Всю дорогу Владимир говорил почти неумолчно.
- Это случайность. Нелепица... Снаряд и впрямь был непригоден... Но и такой при новом капсюле... благополучно... сошел бы. Уверяю вас.
Петропавловский, глотая слезы, молча кивал. Он уже не пытался унять горячечное возбуждение Барановского.
- Испытание выдержано. Все тридцать ... Акт подписан. Роковой снаряд не следует считать... Изобретение не должно погибнуть... Виноват я... Я и наказан... Бедняги солдаты, они ни при чем. Кастеев предупреждал меня... Помогите ему!.. Новые капсюли совершенно надежны... Передайте Петру Викторовичу: он обязан... Прошу его продолжить дело. Он в курсе... Горное орудие... Надо объяснить морскому ведомству... Как они могут... Казна не пострадала... Для дела, для России!.. Это жестоко... Что будет с детьми... Сделайте все возможное... Милая Паулина...
Барановский, казалось, не испытывал боли. Мысли его были обрывочны, но ясны. Незавершенные замыслы, судьба изобретателя, участь жены и детей - и ни слова о своих жутких страданиях.
Когда миновали мрачные здания Павловского кадетского корпуса и уже свернули на Загородный проспект, меньше версты от Обуховской больницы, Владимир потерял сознание. Уже не было ни мучений, ни света, ни забот. И все, что затем делали с его изувеченным телом, и тревожные голоса, и носилки, и отдельная больничная комната с низкой железной кроватью - все это происходило в мире, куда уже не было возврата.
Остался лишь мозг и длинный запальный шнур. Его зажгли где-то на другом конце, огонь с непостижимой скоростью помчался к мозгу. В этот миг сознание вновь неожиданно прояснилось, и Владимир услышал голос Фадеева. Генерал что-то спросил. Что именно - Владимир уже не разобрал, но ответ прозвучал четко и точно:
Было много военных, рабочих с Выборгской стороны. Низко склонившись к густо - Скончался.
Шнур кончился, мозг вспыхнул и взорвался.
У окна, сгорбившись, трясся поручик Петропавловский.
Генерал Фадеев перекрестился, хотел было прощально махнуть рукой врачам, но только горестно кивнул и пошел к двери. Надо было срочно доложить о чрезвычайном происшествии.
В субботу, 11 марта 1879 года, в церкви лейб-гвардии Семеновского полка, наискось через дорогу от Обуховской больницы, совершался обряд отпевания Владимира Степановича Барановского, тридцати двух лет от роду.
Было много военных, рабочих с Выборгской стороны. Низко склонившись к густо присыпанному пудрой открытому, еще такому молодому лицу с высоким умным лбом, замерла в безутешном горе Паулина Антоновна. Девятилетний сын и маленькая дочь, испуганные и притихшие, прижимались к матери. Поддерживаемый с обеих сторон сыновьями-поручиками, беззвучно рыдал старый профессор Степан Иванович Барановский.
Непоседливый репортер, низенький человек в крылатке, шепнул своему коллеге:
- Вот тот старик и есть отец покойного. Что ни говори, а, кроме знаний, в жизни важна и удача.
Сутулый рабочий с шапкой, зажатой в кулак, тяжело взглянул на репортера, и тот умолк.
Тело Барановского предали земле в Тиврольском Вознесенском приходе, в Финляндии.

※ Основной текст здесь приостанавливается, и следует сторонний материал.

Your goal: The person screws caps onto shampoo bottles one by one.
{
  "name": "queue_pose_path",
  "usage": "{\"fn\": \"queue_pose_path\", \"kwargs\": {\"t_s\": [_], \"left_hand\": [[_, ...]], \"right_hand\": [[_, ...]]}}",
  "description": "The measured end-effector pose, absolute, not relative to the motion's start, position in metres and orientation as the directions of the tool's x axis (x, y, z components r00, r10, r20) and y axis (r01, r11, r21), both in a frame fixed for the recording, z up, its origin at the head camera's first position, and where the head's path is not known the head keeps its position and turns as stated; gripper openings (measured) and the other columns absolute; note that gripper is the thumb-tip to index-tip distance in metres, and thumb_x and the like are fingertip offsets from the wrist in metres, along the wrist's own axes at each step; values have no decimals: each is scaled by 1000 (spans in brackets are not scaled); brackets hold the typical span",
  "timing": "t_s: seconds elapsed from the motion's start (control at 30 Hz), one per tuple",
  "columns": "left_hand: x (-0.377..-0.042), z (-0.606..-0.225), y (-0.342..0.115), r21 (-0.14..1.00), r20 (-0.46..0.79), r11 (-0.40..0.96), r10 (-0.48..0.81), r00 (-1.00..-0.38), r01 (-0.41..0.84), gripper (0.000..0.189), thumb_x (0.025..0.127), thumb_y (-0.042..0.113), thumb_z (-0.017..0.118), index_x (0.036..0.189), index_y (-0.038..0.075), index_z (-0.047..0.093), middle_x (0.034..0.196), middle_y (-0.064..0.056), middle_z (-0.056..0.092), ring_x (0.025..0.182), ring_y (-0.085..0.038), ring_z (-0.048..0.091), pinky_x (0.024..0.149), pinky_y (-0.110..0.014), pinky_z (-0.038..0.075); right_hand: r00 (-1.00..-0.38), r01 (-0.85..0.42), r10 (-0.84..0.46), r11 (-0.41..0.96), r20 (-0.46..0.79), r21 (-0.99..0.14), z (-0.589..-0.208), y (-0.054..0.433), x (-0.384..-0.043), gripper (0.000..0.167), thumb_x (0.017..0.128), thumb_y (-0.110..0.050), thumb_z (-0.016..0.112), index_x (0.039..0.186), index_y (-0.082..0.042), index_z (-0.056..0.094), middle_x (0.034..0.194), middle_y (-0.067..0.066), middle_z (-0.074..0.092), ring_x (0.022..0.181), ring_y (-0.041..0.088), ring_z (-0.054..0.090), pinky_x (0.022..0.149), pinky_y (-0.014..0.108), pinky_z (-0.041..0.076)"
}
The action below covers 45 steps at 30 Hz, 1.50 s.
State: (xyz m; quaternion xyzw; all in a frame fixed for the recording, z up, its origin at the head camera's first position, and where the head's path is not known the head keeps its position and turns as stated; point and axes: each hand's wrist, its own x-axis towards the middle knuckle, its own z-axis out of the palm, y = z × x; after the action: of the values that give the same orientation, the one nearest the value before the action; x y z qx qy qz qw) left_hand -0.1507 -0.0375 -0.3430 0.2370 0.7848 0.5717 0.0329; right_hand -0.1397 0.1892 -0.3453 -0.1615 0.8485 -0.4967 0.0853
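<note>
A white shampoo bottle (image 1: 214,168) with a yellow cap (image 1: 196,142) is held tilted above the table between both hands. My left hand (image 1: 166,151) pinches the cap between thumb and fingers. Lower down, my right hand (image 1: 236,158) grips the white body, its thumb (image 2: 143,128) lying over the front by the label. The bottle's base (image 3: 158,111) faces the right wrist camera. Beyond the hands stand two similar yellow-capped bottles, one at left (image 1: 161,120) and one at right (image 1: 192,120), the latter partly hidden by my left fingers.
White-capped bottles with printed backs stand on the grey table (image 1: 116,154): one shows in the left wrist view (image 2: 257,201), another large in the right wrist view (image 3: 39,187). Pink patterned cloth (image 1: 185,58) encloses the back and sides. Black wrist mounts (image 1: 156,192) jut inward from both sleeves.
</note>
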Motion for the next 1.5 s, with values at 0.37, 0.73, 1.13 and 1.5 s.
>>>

В понедельник, 13 марта, товарищ генерала фельдцейхмейстера генерал-адъютант Баранцов назначил пострадавшим нижним чинам по десяти рублей каждому. Иванов и Витковский награду получили, а Герасиму Кастееву деньги уже не понадобились.

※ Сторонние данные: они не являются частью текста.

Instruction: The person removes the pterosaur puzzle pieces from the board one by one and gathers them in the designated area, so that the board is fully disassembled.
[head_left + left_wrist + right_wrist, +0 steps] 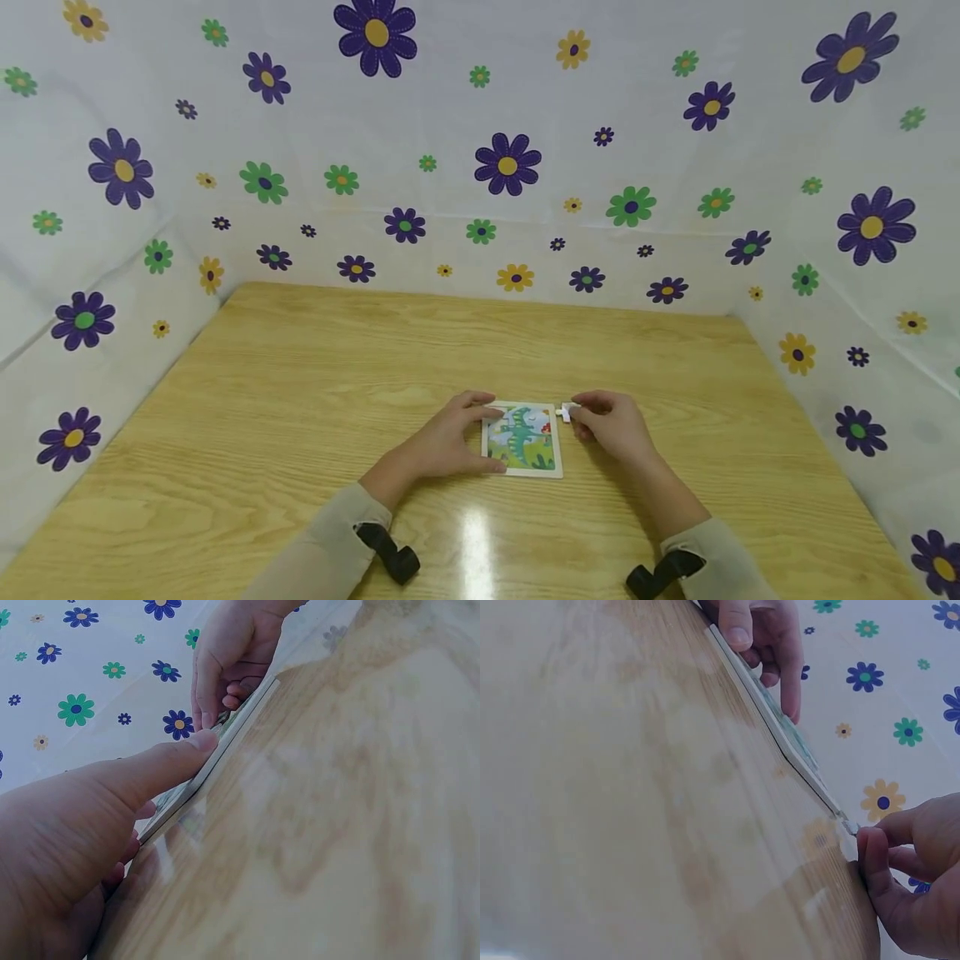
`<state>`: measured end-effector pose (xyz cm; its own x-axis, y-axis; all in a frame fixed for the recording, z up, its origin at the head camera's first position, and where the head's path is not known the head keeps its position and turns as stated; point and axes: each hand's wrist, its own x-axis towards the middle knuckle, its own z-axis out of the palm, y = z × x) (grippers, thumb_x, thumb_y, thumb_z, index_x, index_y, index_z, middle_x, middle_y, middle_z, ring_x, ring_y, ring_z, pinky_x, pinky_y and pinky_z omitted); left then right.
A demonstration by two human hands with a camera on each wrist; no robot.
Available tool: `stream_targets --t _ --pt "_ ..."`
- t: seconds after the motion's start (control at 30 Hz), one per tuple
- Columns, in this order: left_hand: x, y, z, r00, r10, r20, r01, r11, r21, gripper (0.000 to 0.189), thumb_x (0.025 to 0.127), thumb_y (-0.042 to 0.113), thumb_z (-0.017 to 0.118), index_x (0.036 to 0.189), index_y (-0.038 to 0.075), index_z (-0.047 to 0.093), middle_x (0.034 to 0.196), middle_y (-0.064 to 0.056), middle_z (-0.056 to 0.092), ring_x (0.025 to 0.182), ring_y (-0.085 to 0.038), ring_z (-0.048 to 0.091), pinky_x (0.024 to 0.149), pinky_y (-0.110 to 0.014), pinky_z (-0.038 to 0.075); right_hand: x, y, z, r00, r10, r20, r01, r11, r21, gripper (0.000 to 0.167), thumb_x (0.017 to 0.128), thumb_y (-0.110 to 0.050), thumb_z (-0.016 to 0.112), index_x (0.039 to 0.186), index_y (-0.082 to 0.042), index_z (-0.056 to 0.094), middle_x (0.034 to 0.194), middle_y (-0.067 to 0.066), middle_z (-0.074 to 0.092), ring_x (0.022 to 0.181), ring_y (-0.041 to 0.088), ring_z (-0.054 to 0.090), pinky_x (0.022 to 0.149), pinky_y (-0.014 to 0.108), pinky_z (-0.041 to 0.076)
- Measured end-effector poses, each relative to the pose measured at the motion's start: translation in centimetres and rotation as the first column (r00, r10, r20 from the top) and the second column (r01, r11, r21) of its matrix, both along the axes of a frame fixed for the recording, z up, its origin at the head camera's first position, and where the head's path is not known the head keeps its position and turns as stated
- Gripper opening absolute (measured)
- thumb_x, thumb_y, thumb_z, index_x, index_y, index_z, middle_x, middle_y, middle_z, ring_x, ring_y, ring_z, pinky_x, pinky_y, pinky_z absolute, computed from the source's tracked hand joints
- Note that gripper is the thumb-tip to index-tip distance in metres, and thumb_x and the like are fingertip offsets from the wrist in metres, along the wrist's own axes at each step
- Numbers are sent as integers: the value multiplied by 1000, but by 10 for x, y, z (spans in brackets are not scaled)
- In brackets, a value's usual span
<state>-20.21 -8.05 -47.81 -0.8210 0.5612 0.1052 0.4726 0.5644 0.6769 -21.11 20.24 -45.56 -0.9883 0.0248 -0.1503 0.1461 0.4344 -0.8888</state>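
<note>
A square jigsaw puzzle (522, 439) with a pale frame and a green dinosaur picture lies on the wooden table. My left hand (450, 433) grips the puzzle from its left side, thumb at the near edge and fingers over the far left part. Just off the upper right corner, my right hand (611, 423) pinches a small white puzzle piece (566, 412) between thumb and fingers. In the right wrist view the piece (850, 826) shows only as a sliver at the fingertips, close to the end of the frame (795, 756). The right hand's fingers cover part of it.
The wood-grain table (337, 358) reaches back to a white cloth (435, 108) printed with purple, green and yellow flowers, which also hangs at both sides. Black straps (386, 552) sit round both sleeves. Light reflects off the table's near part.
</note>
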Motion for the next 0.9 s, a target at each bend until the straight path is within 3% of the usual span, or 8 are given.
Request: stream_targets --t 0.17,0.37,0.5,0.63,0.77,0.9 --pt "0 1 -1 1000 0 16 0 1000 -10 77 74 52 86 137 16 61 155 -4 39 145 -28 36 114 -49 38 4 -2 -1 1000 -12 -8 12 999 43 24 94 -10 69 113 5 70 94 15 72 68 11 65 61 21 53" --pt "2 -1 1 1000 -1 13 1 1000 7 75 74 49 87 136 15 61 154 -5 41 144 -29 38 113 -51 39 6 -8 0 1000 -6 -31 9 995 95 26 93 -7 68 116 5 68 114 22 65 71 9 66 62 20 55" --pt "2 0 4 1000 -5 24 5 1000 12 75 75 48 87 137 14 61 154 -5 41 144 -30 37 114 -51 39 5 -14 3 997 4 -74 8 986 166 25 91 -11 70 114 0 71 116 20 64 69 10 62 59 20 51" --pt "2 0 7 1000 1 28 -1 1000 6 75 75 47 86 138 14 61 154 -5 41 145 -30 36 114 -50 38 4 -25 6 985 125 -119 -100 976 194 23 92 -12 71 112 -3 74 109 15 68 77 14 59 61 21 49" --pt "1 1 7 1000 1 23 -2 1000 1 75 76 48 85 138 14 61 153 -5 41 144 -30 37 114 -51 38 2 -36 8 961 259 -102 -238 955 179 26 92 -11 72 116 -2 72 101 11 69 75 14 61 62 20 51" --pt "2 1 6 1000 -1 22 1 1000 1 76 76 49 85 139 14 60 153 -5 41 144 -30 37 114 -51 38 2 -43 10 947 312 -77 -290 933 212 28 92 -12 72 118 -1 72 99 10 64 70 13 60 58 21 53"
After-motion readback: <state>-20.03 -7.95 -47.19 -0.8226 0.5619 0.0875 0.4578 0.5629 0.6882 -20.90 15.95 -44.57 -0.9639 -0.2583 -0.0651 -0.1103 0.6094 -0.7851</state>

Вдове изобретателя Владимира Барановского и его малолетним наследникам морское ведомство предъявило иск на уплату неустойки в тридцать тысяч рублей.
Акт полигонных испытаний на Волковом поле 7 марта 1879 года утвержден не был, поскольку, по мнению генерала Фадеева, трагический исход их очевидно свидетельствовал о непригодности для артиллерии унитарных патронов, изобретенных Владимиром Барановским.